Lecture GC.4/L:            Globus components

Lecture GC.5/L:            Globus components

Lecture GC.6/L:            Globus components

Lecture GC.7/L:            Other issues and future

Lecture GC.8/L:            Wrap-up & Feedback session

Exercises:       

Ex. GC.1/E        basic job submission and monitoring getting to know the globus toolkit, simple job submission   and monitoring, use of GSI 

Ex. GC.2/E       basic job submission

Ex. GC.3/E:      advanced jobs exploring the MDS info. service for SEs and Ces submitting more complicating jobs making use of the replica catalog,and MPI/MPICH-G, etc

Ex. GC.4/E:      advanced jobs

Ex. GC.5/E:      project work - students work in groups on a mini-project using the Globus toolkit and related software to solve a physics related problem. The students should build on the knowledge gained in the lectures and previous exercises to develop an application capable of solving a given physics problem

Ex. GC.6/E:      project work

Ex. GC.7/E:      project work

Ex. GC.8/E:      project work


From Detectors to Physics papers

The track addresses the Information Technology challenges encountered in the transformation of the raw data coming from the HEP experiments into physics results. Particular attention will be devoted to the problem and opportunities arising from the distributed environment in which both the development of the programs and the analysis of the data will take place. This novel situation calls for the application of innovative technologies, both at the level of software engineering, computing infrastructure and data processing. Software engineering has to be rethought in the context of a highly dynamic environment, where the communication between the different actors is mainly remote. Computing techniques, such as programming language choice and adoption of advanced software tools have to support this approach. Management, planning and evaluation of the performance of a project has to be adapted to this situation of loosely coupled and dispersed human resources, which is not uncommon in other fields, but extreme in HEP. Data processing also has to adapt to this situation of distributed computing resources, where the ultimate goal is to transparently access them without having to confront the underlying dynamics and complexity of the system. These lectures will address how the different leading edge technologies both in the field of software engineering and of distributed computing can be successfully applied to a large collaboration of non-professional but demanding intensive computing users. Finally different solutions to the problem adopted by other experiments will be presented.  

 

Lecturer: F. Carminati, CERN

 

From data to analysis

DP.1.1/L: Introduction

The challenges of data processing in an LHC collaboration. Main parameters involved and order of magnitudes. Typical dataflow. Structure and organisation of an Off-line project. Management and sociological issues. Examples taken from LHC experiments will be presented. Problems and issues of technology transition. Example the transition from FORTRAN to C++.

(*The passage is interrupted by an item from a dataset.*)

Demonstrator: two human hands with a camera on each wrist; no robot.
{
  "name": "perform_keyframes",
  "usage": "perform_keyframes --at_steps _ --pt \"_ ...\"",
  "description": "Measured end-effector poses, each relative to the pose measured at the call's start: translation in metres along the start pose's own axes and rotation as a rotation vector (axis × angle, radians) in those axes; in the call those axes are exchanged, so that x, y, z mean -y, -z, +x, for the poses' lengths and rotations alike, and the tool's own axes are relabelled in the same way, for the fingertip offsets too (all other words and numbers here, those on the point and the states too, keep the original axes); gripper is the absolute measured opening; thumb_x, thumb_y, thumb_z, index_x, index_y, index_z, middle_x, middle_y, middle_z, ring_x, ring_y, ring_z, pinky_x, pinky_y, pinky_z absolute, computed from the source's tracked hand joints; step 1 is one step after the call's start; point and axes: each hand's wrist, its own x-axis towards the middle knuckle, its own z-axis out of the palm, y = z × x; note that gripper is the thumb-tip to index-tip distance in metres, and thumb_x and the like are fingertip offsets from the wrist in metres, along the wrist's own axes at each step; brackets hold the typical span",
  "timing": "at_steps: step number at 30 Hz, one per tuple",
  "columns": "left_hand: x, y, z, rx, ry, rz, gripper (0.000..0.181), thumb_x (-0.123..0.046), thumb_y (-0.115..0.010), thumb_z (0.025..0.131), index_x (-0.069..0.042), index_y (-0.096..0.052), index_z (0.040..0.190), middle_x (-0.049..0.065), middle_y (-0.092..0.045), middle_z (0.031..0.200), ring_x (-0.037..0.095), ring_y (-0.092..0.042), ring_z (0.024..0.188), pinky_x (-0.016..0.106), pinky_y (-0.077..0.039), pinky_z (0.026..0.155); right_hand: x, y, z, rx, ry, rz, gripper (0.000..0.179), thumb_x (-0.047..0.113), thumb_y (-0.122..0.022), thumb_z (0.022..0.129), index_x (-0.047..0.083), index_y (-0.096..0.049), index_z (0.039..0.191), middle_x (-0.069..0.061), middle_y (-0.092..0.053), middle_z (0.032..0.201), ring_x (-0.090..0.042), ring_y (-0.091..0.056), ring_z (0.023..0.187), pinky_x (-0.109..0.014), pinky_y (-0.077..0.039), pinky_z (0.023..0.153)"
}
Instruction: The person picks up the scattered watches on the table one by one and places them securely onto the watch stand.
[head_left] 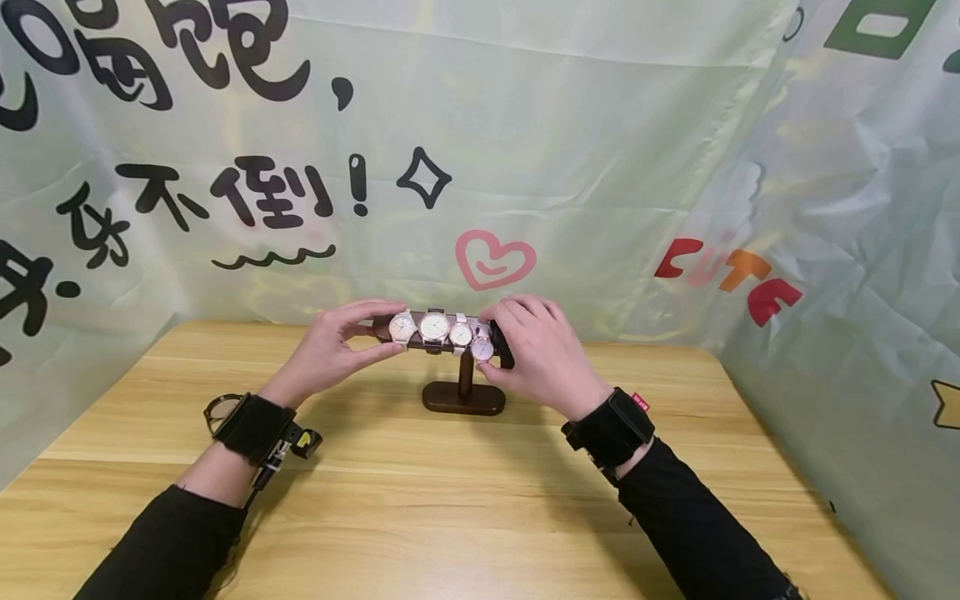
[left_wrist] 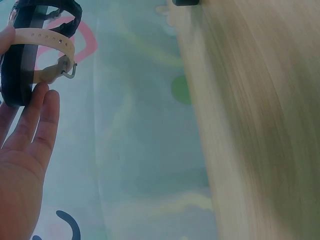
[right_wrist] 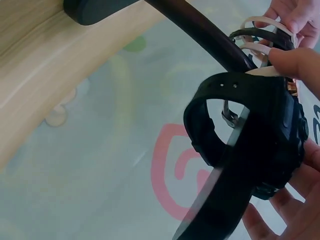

DP.1.2/L: Software Development

Planning and organisation of the work in a distributed environment.  New trends in software engineering and their application to HEP.  Rapid prototyping and architectural design.  Software tools

DP.1.3/L: Offline Frameworks

Need of an offline framework. Definition of an offline framework. Framework components and structure, layers and modularity. Interfaces to external component and basic services. Evolution and maintenance of a framework. Practical examples from LHC.

DP.1.4/L: Practical Use of Grid Technology

Basic problem of transparent access to large data samples. Solutions offered by GRID technology. Use of GRID technology in HEP, from dreams to reality. Current testbeds and first results. Practical examples from LHC.

 

Lecturers: P. Buncic, F. Rademakers, CERN

 

Distributed data handling, processing and analysis

The problems and issues of handling distributed data in typical HEP experiment. Access patterns. File catalogue vs file system. Generic API for data access. Logical, physical and transport file names. File catalogue implementation (AliEn).  Distributed data processing and analysis. Introduction to the PROOF system that provides for the distributed processing of very large collections of data. PROOF uses a parallel architecture to achieve (near) interactive performance. Introduction to the ROOT I/O system. Discussion of the PROOF three-tier parallel architecture. Description of interface of PROOF to GRID (especially AliEn, see lecture 5). 

Lectures:

DP.2.1/L:          Distributed data handling and analysis.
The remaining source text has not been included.